Undertaking an information security risk assessment of your organisation’s assets (whether you are looking to achieve ISO 27001/ISO 27005 compliance or not) is not a straightforward task. Vigilant Software talks to Phil Hare, an information security professional about how to make your cyber security risk assessment life easier using specifically designed software. The business benefits risk assessments bring to your organisation, with or without the ISO 27001/ISO 27005 certification at the end of it, are also discussed.
1. How did you get in to the information security field and what were the business drivers that led you there?
It was interest more than anything. I have an IT background which over the years has involved experience in a broad range of topics and disciplines. Information security and ISO27001 in particular, allows me to draw on all of that experience and put it to practical use.
2. You have a broad knowledge of information security risk assessment. What is, in your opinion, the key part of an information security risk assessment?
Put simply it’s people. There are lots of things that are important to get right – granularity of the assets, good understanding of scope, methodology and so on – but to perform a risk assessment properly you must have a working knowledge of the assets in question. To have that, you have to talk to the people who know why they are there, how they are used, in what context and by whom. You can only do that by talking to the people who actually have responsibility for them. The devil, as ever, is in the detail, and it’s the people on the ground who can give you that detail.
3. What is the most challenging ISMS (information security management system) project that you have been involved in? What helped you overcome the challenges?
Although one or two do spring to mind, there are several reasons why I won’t draw on them directly, not least of which being various non-disclosure agreements! However, they’ve all been challenging in one way or another; all organisations are different, they all have different reasons for implementing their ISMS and they all have different resources to draw upon. An ISMS is something that is structured to work for the organisation; perhaps the biggest challenge is making sure that approach is taken, rather than trying to shoe-horn the organisation into the framework for an ISMS.
4. You have been heavily involved in the development of the information security risk assessment tool, vsRisk. In one or two sentences, why should anyone care about the tool?
vsRisk is designed to make information security risk assessment as painless as possible; it saves vast amounts of time, and in doing so, significant amounts of money.
5. What would you say to anyone attempting an ISMS project without vsRisk?
Good luck! I’m not saying that to be flippant – we created vsRisk because we know that without it an information security risk assessment can be very, very labour intensive.
6. What are the business benefits of information security risk assessments, with or without going the whole way and gaining ISO27001 certification?
Resilience. As a rule, organisations tend to fair better if they are aware of a cause before the effect is felt, rather than having to figure out what happened after the damage has been done. I would not be exaggerating at all when I say it can be the difference between having a business – a livelihood – and not. You can’t predict the future, but you can prepare for it, and an information security risk assessment provides you with a detailed map for doing so.

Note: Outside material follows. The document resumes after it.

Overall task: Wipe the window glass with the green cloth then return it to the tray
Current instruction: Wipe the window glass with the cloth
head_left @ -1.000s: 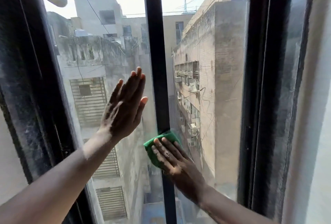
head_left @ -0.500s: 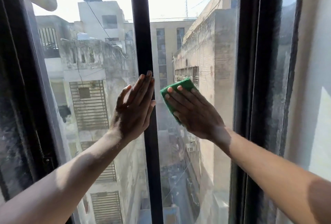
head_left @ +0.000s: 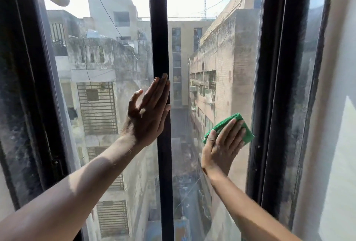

7. What is the number one piece of advice that you would give to any organisation contemplating an ISO 27001 project?
Get everyone on board, and I mean everyone, from the CEO to the receptionist (in fact, especially the receptionist). It really is a team effort, it requires input from the whole organisation, and for that everyone has to understand why it’s being done. An ISMS is there to help people, not hinder them, and for it to work everyone in an organisation has to buy in to the fact that that really is the objective.
8.What would you say to any organisation not considering IS0 27001 certification?
Consider it. Alan Calder and Steve Watkins, both of whom were leading lights in the vsRisk project way back when, have written extensively on the subject of ISO 27001. The book “The case for ISO 27001” is a good starting point, pinpointing benefits such as cost-effective, fit-for-purpose information security and regulatory compliance; out-performance of yuor competitors; and competitive advantage.
9. What do you think will be main changes in the information security demands of businesses over the next 5 years?
It would be easy to say that the continuing shift towards hosted solutions, home working, BYOD and, of course, the ever fluid global financial and geopolitical situations, are the likely suspects. In truth, though, it’s none of these, or perhaps all of them. The real answer is “I cannot know”. It’s the black swan effect; what we don’t know is of far more importance than what we do, and in the light of that, all I can say is this: be flexible, be prepared, and (of course) be vigilant.